*** Data extract

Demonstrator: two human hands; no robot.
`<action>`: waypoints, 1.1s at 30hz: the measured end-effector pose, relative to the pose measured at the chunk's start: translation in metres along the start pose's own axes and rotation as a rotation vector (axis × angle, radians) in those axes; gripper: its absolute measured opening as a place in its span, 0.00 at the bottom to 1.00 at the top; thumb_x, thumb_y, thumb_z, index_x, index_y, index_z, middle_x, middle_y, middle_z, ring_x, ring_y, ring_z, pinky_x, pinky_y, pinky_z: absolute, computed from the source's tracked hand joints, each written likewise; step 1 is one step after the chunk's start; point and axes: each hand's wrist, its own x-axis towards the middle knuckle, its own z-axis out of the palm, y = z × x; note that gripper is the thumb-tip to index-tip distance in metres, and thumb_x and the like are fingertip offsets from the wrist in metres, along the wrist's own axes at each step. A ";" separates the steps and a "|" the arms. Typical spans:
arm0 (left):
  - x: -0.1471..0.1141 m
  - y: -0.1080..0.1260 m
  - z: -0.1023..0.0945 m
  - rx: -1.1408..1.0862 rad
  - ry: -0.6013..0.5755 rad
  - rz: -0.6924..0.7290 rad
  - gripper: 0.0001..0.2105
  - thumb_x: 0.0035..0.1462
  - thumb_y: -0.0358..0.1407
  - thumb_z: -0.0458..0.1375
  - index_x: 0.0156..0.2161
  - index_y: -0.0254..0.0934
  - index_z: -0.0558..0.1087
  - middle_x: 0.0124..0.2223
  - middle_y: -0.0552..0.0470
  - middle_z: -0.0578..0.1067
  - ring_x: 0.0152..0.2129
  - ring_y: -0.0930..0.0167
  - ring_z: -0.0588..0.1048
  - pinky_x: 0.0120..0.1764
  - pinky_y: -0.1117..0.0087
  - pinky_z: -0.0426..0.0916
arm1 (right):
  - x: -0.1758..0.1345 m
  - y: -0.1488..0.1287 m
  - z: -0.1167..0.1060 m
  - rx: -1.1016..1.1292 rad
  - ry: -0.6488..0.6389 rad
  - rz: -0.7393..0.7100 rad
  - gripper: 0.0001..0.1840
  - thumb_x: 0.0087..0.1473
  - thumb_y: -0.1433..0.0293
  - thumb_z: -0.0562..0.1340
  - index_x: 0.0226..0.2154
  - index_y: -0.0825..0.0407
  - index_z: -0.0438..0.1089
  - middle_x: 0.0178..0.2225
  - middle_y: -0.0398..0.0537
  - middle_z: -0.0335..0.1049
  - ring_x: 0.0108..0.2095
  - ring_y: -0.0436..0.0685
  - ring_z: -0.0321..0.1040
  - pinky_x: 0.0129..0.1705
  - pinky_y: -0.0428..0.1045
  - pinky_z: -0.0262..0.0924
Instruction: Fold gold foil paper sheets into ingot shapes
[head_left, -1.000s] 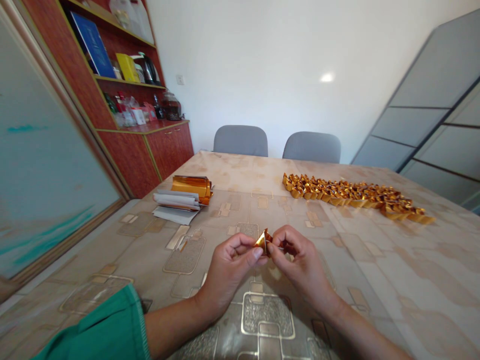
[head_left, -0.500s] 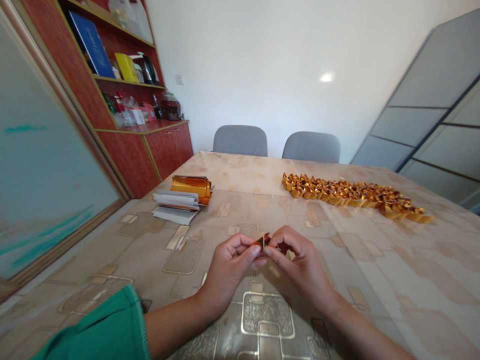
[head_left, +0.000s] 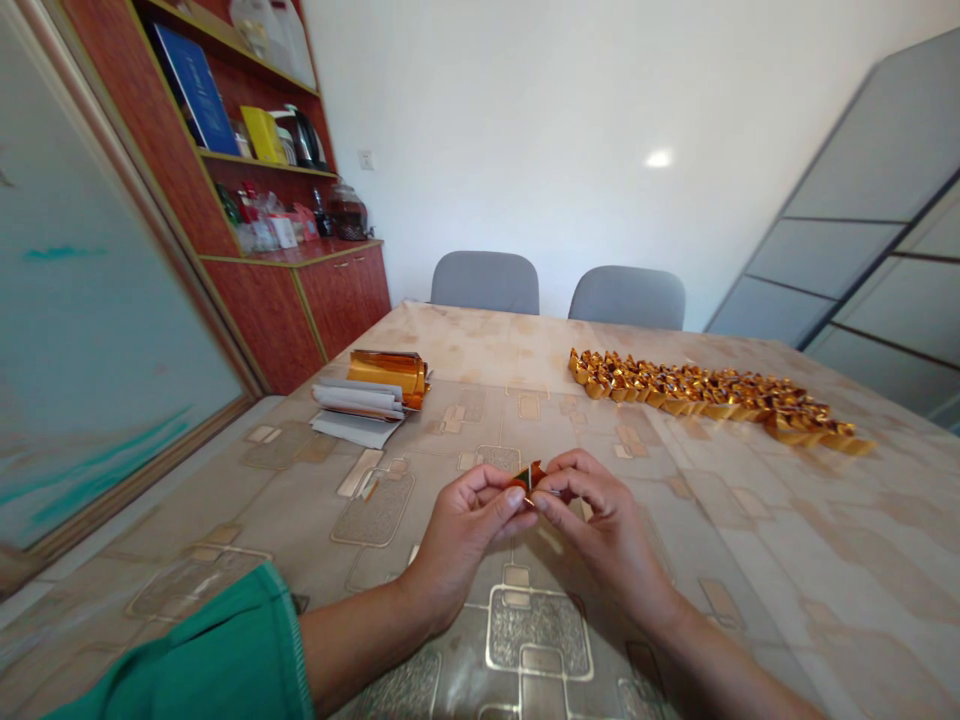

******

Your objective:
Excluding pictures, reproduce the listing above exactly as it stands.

Solution to this task:
Demonstrator: two human hands; no robot.
`<action>`: waypoints, 1.1s at 30hz: the measured end-effector pose, relative to the pose measured at the chunk's start: translation in metres along the start pose's own axes and rotation as a rotation vector (axis × angle, radians) in those axes; gripper: its absolute measured opening as a place in its span, 0.00 at the bottom to 1.00 at the top; thumb_x, thumb_y, thumb_z, index_x, index_y, index_z, middle_x, middle_y, middle_z, ring_x, ring_y, ring_z, pinky_x, pinky_y, pinky_z: absolute, computed from the source's tracked hand joints, each written likewise; step 1 is one step after the chunk's start; point and axes: each hand's wrist, its own x-axis towards the middle knuckle, its own z-axis out of the palm, y = z × x; note that gripper is the thumb-tip to index-tip distance in metres, and thumb_x and the like are fingertip offsets from the wrist in metres, along the wrist's own axes at each step. A ";" separates the steps and a "|" the arms. Typical spans:
arm0 (left):
  - x: -0.1471..0.1141 m
  - y: -0.1080..0.1260 m
  - z: -0.1023..0.0945 m
  - rx: -1.1408..1.0862 rad
  - ry: -0.6013..0.5755 rad
  - rz: -0.6924..0.7290 rad
  - gripper: 0.0001..0.2105
  - thumb_x: 0.0035..0.1462
  - thumb_y: -0.0358..0.1407
  - thumb_z: -0.0458..0.1375
  - index_x: 0.0156..0.2161
  - index_y: -0.0254..0.0934
  - index_z: -0.0558..0.1087
  - middle_x: 0.0124..0.2223
  - middle_y: -0.0552..0.0470
  - middle_z: -0.0578..0.1067
  - ring_x: 0.0152..0.2129
  - ring_y: -0.0930..0.0167
  - ring_z: -0.0588..0.1048
  - pinky_x: 0.0120..0.1764
  - pinky_y: -0.1117..0.0087
  - pinky_z: -0.0426..0.0916
arm1 (right):
  - x: -0.1758..0.1345 m
  - y: -0.1488..0.1287 m
  - z: -0.1167..0.1060 m
  - rx: -1.1016..1.1292 rad
  - ry: -0.6488..0.6389 rad
  - rz: -0.7393..0.7100 rad
  - gripper: 0.0001..0.1840
  - thumb_x: 0.0087..0.1473
  - thumb_y: -0.1433..0.0293
  - thumb_z: -0.0562..0.1340
  - index_x: 0.0226..0.2154
  - index_y: -0.0825..0.0407
  - index_z: -0.0438..0.1089
  - middle_x: 0.0178..0.2225
  - middle_y: -0.0398..0.0537
  - middle_z: -0.0335..0.1049
  - ring_x: 0.0108..0.2095
  - ring_y: -0.0436..0.0685
  - ring_z: -0.0321..0.1040
  - pinky_x: 0.0129..0.1705
  - pinky_y: -0.0428..0.1045
  - pinky_z: -0.0262..0.0924
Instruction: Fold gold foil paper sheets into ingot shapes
[head_left, -1.000s] 
[head_left, -0.500s] 
[head_left, +0.000s] 

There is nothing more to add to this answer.